What Is Law?

Law is a set of rules created by society that are enforced by the state. Often the term “law” refers to codified laws, but it can also include informal and uncodified systems of law. It is the force that holds enforceable consequences for violating rules, such as fines or imprisonment. It shapes politics, economics, history and society in many ways and serves as a mediator of relations among people.

The exact nature of law is a subject of long-standing debate. It is generally agreed that laws govern human activities and protect fundamental rights. They may be made by a legislative body, resulting in statutes; by executive decree or regulation, resulting in executive orders and regulations; or through court case law, as in common-law jurisdictions. In the United States, federal law consists of Acts of Congress, treaties ratified by the Senate, regulations issued by the executive branch and case law from the United States Supreme Court. State laws regulate activities at the state and local levels and largely overlap with the federal law.

Different philosophers have offered various definitions of law, with the utilitarian theory of Jeremy Bentham being the most prominent in Western culture. In this view, law is “commands, backed by the threat of sanctions, from a sovereign to whom people have a habit of obedience.” Other philosophers, such as Jean-Jacques Rousseau, have argued that law reflects innate principles that are a part of the human condition.

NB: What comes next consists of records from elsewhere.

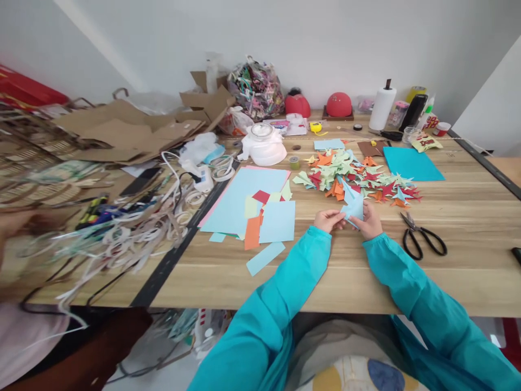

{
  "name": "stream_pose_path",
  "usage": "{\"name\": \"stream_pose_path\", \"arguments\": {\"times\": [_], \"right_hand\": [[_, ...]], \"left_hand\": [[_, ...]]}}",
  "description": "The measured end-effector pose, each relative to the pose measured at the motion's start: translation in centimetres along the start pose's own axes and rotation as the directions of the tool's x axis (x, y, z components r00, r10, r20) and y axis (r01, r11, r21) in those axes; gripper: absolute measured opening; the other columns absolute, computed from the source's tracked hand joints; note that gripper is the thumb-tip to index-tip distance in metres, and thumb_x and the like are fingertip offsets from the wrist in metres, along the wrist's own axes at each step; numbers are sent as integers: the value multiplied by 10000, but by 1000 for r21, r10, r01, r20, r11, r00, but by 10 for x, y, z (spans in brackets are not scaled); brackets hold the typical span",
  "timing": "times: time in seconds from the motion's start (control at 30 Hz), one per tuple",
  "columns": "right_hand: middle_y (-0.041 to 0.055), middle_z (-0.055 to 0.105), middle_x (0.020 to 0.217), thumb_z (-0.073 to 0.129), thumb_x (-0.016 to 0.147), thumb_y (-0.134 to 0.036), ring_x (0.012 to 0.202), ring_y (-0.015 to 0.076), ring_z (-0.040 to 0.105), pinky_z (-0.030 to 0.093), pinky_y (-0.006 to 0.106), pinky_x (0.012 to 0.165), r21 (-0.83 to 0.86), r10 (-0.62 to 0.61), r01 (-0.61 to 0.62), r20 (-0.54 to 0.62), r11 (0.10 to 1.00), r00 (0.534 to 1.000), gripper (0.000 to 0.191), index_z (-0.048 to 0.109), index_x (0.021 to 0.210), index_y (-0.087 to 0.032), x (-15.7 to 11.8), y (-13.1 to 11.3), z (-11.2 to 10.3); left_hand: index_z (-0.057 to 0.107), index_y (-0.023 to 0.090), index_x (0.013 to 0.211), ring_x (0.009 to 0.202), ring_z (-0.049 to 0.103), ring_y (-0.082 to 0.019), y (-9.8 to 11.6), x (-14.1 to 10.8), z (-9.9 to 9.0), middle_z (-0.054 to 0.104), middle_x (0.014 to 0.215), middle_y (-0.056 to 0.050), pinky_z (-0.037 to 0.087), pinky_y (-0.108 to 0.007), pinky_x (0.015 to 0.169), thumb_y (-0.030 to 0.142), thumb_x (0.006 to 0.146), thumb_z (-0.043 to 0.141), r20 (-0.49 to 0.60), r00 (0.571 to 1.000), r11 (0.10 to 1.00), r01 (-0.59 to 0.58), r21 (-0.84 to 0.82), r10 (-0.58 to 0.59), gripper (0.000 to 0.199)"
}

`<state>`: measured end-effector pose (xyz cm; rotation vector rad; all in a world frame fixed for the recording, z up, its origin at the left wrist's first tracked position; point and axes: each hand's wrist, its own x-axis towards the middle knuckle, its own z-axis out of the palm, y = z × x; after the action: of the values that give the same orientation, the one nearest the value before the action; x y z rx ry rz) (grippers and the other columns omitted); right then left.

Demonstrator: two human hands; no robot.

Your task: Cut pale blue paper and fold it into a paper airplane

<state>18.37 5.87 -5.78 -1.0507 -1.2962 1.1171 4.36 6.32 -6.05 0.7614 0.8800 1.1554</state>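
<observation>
Both hands (371,221) holding folded pale-blue paper (354,207), colourful folded-paper pile (340,165) just beyond, black-handled scissors (412,226) at right

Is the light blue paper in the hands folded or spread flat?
Folded: the blue paper between left hand and right hand shows angled flaps.

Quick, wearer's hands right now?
Left hand: closed, pinching the light blue folded paper.
Right hand: closed, holding the same paper's right side.

Folded blue paper (355,206) partly hidden behind fingers (336,218)
</observation>
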Motion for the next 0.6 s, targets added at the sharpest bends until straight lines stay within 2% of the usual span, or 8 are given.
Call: {"name": "stream_pose_path", "arguments": {"times": [0.07,0.13,0.2,0.23,0.33,0.4,0.5,0.6], "right_hand": [[66,591,930,715,569,-415,617,183,590,483,298,404,-54,-33,32,-6,998,999,638,400,1092,-231,1,3,-1],[82,587,997,706,577,-421,770,221,606,533,368,579,-170,-129,120,-46,978,991,624,433,1101,-221,0,8,-2],[88,570,1050,703,590,-407,925,259,576,501,437,762,-332,-253,200,-124,922,959,583,475,1092,-218,-1,14,-3],[90,567,1056,695,608,-397,955,270,564,483,453,797,-397,-301,228,-132,889,944,557,489,1095,-220,-1,17,-4],[93,568,1043,680,643,-374,921,269,572,486,447,767,-492,-379,287,-97,822,920,550,481,1138,-240,-1,24,-6],[106,553,1080,683,647,-351,954,275,563,488,443,763,-494,-386,297,-85,817,919,582,455,1170,-239,0,26,-6],[118,538,1099,697,637,-325,949,260,573,495,426,754,-393,-325,276,-64,877,944,673,383,1226,-233,0,25,-4],[102,569,1006,710,625,-306,897,238,588,499,399,741,-319,-258,228,-53,920,965,729,338,1246,-219,1,20,0]], "left_hand": [[644,78,653,411,542,-91,1,-1,1,615,484,-26,434,-204,420,339,409,812,-1,1000,1000,9,-7,-9,394],[638,73,649,471,581,-113,1,-2,3,627,523,-41,467,-223,464,333,443,804,-19,1000,999,20,-27,-21,371],[636,66,646,497,594,-122,-1,-3,4,629,536,-49,490,-247,511,306,471,801,-18,996,990,90,-110,-93,340],[636,63,643,502,596,-121,-2,-3,4,634,549,-53,497,-253,532,290,466,807,-10,994,985,105,-138,-108,335],[655,63,675,520,604,-122,-3,-1,4,646,578,-59,504,-259,566,284,423,824,-2,995,976,96,-195,-99,376],[664,60,695,528,606,-122,-3,-1,3,655,603,-65,510,-271,594,292,406,828,-17,996,975,86,-204,-91,405],[669,64,696,554,620,-138,-3,-2,2,665,625,-69,516,-294,627,279,383,832,-63,996,979,56,-196,-70,413],[668,76,692,581,631,-152,-3,-3,3,673,641,-66,516,-295,618,249,386,830,-114,992,987,27,-159,-46,387]]}}
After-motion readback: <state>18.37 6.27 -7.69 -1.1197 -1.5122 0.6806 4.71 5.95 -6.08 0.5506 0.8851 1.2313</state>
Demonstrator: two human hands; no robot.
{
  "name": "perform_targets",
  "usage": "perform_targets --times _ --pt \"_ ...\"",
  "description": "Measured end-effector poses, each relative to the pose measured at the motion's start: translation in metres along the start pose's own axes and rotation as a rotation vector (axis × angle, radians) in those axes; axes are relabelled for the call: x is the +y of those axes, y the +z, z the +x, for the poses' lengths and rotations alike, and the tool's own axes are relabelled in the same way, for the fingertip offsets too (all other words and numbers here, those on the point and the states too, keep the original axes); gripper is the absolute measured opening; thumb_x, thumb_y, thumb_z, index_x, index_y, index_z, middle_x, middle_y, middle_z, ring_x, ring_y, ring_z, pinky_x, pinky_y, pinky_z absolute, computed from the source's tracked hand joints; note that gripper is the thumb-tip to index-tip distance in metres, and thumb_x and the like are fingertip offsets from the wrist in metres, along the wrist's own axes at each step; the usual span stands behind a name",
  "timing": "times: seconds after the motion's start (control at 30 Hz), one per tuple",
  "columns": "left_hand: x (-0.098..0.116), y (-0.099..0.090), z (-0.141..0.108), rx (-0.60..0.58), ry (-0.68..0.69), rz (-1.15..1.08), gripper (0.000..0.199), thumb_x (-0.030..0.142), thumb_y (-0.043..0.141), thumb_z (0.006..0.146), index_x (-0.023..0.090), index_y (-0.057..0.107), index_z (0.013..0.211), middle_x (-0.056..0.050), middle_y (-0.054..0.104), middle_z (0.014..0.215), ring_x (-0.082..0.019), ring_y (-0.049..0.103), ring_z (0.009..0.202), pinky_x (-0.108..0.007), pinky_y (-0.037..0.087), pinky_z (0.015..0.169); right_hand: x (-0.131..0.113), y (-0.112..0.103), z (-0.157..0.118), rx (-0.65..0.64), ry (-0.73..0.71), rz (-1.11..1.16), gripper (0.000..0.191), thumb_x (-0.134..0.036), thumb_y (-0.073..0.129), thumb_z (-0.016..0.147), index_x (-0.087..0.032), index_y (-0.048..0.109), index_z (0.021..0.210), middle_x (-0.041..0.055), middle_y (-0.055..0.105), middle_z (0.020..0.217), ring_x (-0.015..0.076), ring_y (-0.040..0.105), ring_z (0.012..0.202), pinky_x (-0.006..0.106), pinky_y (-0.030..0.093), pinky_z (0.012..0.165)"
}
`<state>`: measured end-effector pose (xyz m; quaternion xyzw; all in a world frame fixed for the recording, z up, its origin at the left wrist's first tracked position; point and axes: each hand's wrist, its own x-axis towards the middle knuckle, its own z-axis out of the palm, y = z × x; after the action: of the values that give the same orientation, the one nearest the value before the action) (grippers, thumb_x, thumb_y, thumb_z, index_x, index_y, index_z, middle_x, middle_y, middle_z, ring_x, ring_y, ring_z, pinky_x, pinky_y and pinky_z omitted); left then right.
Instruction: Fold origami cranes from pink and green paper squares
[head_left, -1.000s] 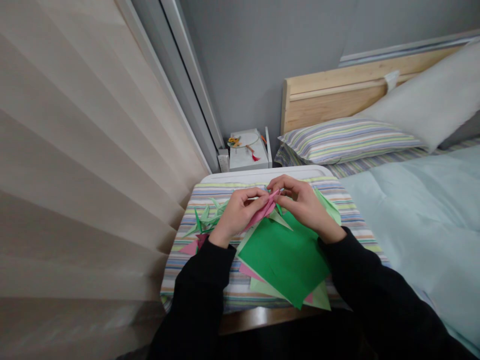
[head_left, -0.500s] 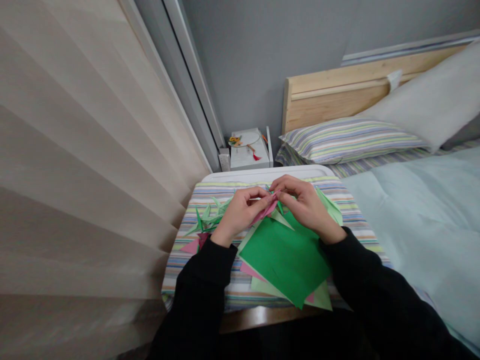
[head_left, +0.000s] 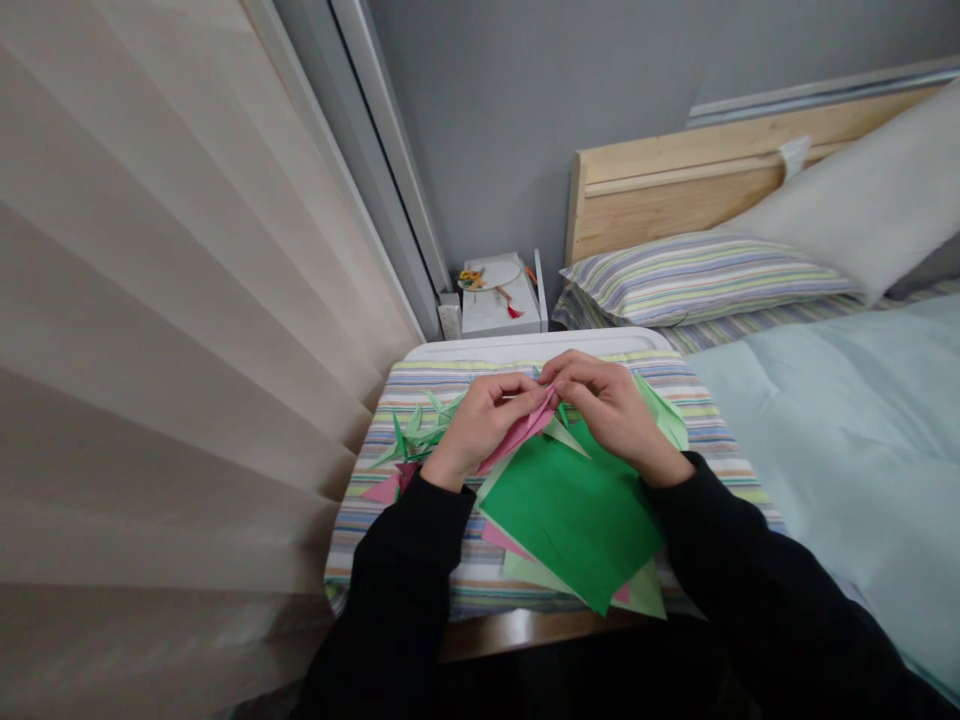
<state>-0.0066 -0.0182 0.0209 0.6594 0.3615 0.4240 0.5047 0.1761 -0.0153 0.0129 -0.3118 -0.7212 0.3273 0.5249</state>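
Left hand [head_left: 487, 420] and right hand [head_left: 607, 405] meet near the middle of the far edge of the desk [head_left: 540, 345], fingertips pinching a narrow folded piece of pink paper [head_left: 521, 432] between them. Compared with half a second ago, more of its flank shows below the left thumb, so it appears slightly turned; I judge its folding to be still under way. A flat dark-green square paper sheet [head_left: 570, 510] lies from below the hands toward the near edge, and folded green paper shapes [head_left: 427, 425] cluster toward the left edge.
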Motion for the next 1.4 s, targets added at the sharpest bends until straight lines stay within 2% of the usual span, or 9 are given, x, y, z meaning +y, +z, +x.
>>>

Critics of the utilitarian view point out that it tends to ignore societal considerations and fails to recognize that some activities are morally right or wrong, and that the role of the law should be to promote those values. They also argue that it does not adequately account for the power of the state or its coercive nature. The rule of law is a broader concept than law itself, and it refers to the degree to which a state’s institutions are accountable to laws that are publicly promulgated and equally enforced, and that respect core human, property and procedural rights.

In addition to legal systems based on written and unwritten law, there are religiously influenced laws such as the Jewish Halakha and Islamic Sharia, which are explicitly based on religious precepts. There are also other forms of law such as international customary law, derived through practice and that has evolved over time, and Christian canon law which survives in some church communities. In countries that were colonized by continental European nations, civil law traditions largely persist, although they may not be codified as such. For example, the Civil Code of Egypt has had a strong influence in Africa and the Middle East, and the Roman-Dutch law still exists on some Pacific islands. The civil law tradition also survives in countries that have a colonial heritage but have become independent. The country of France has a significant civil law tradition, for example. In addition, other societies use religious or culturally specific sources of law such as the Judaism of the Jews, Christianity, Islam and Buddhism.